● **WHAT YOU WILL DO**
Check each line of the data for "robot" and select those that have it.

START DATA IN THIS EXERCISE

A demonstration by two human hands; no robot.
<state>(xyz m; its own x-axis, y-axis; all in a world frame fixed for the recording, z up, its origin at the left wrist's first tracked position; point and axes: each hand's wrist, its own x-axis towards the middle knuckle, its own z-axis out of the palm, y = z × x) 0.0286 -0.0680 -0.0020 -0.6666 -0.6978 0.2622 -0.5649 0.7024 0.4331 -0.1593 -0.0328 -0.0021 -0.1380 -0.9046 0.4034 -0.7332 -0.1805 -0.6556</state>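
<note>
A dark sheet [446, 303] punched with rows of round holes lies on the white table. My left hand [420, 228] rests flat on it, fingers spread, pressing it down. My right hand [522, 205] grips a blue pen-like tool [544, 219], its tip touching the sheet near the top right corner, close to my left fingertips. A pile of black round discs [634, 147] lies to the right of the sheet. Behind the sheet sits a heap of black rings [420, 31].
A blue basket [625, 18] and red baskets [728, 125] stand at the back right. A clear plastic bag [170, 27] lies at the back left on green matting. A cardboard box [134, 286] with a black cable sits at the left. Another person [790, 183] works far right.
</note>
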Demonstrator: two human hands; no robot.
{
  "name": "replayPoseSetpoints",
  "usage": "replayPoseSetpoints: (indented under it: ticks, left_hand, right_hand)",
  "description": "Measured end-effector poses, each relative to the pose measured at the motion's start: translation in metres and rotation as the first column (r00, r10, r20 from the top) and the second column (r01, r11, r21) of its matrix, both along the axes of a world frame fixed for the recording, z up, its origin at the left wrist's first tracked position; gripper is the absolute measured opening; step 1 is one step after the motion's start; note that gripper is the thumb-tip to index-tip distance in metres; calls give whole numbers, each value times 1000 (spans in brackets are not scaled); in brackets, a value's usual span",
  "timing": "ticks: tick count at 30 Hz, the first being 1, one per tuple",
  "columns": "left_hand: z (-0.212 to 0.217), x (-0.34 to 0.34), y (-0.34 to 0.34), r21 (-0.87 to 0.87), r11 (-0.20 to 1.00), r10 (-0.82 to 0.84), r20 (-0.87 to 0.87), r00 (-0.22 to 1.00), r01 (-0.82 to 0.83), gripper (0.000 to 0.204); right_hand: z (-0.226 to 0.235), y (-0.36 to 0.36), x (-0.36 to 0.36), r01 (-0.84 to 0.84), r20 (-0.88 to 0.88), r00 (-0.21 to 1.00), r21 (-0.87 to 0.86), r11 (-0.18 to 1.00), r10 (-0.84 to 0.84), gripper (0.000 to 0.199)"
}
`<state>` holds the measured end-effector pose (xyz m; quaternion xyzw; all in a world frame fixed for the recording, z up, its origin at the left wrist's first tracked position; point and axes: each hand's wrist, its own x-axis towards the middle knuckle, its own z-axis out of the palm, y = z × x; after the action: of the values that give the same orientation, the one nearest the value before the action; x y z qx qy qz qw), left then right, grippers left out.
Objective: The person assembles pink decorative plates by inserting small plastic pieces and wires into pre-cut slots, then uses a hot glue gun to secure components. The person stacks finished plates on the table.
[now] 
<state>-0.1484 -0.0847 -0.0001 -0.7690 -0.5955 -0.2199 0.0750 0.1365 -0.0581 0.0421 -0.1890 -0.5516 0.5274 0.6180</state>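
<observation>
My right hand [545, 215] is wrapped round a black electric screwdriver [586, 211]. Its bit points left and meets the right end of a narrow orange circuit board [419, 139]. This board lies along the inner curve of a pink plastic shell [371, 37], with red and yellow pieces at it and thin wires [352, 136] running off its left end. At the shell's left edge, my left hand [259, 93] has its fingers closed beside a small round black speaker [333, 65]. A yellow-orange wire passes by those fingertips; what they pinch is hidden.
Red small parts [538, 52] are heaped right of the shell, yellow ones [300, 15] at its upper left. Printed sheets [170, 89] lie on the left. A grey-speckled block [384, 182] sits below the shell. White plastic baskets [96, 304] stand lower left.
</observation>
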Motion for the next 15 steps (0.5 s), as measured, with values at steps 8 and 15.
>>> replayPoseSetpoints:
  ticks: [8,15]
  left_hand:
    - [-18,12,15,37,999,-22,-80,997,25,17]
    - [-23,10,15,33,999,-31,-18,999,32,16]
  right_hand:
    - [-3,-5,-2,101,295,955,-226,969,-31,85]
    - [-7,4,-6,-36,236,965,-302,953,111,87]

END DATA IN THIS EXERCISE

● **WRITTEN ANSWER**
A demonstration by two human hands; no robot.
Demonstrator: two human hands; no robot.

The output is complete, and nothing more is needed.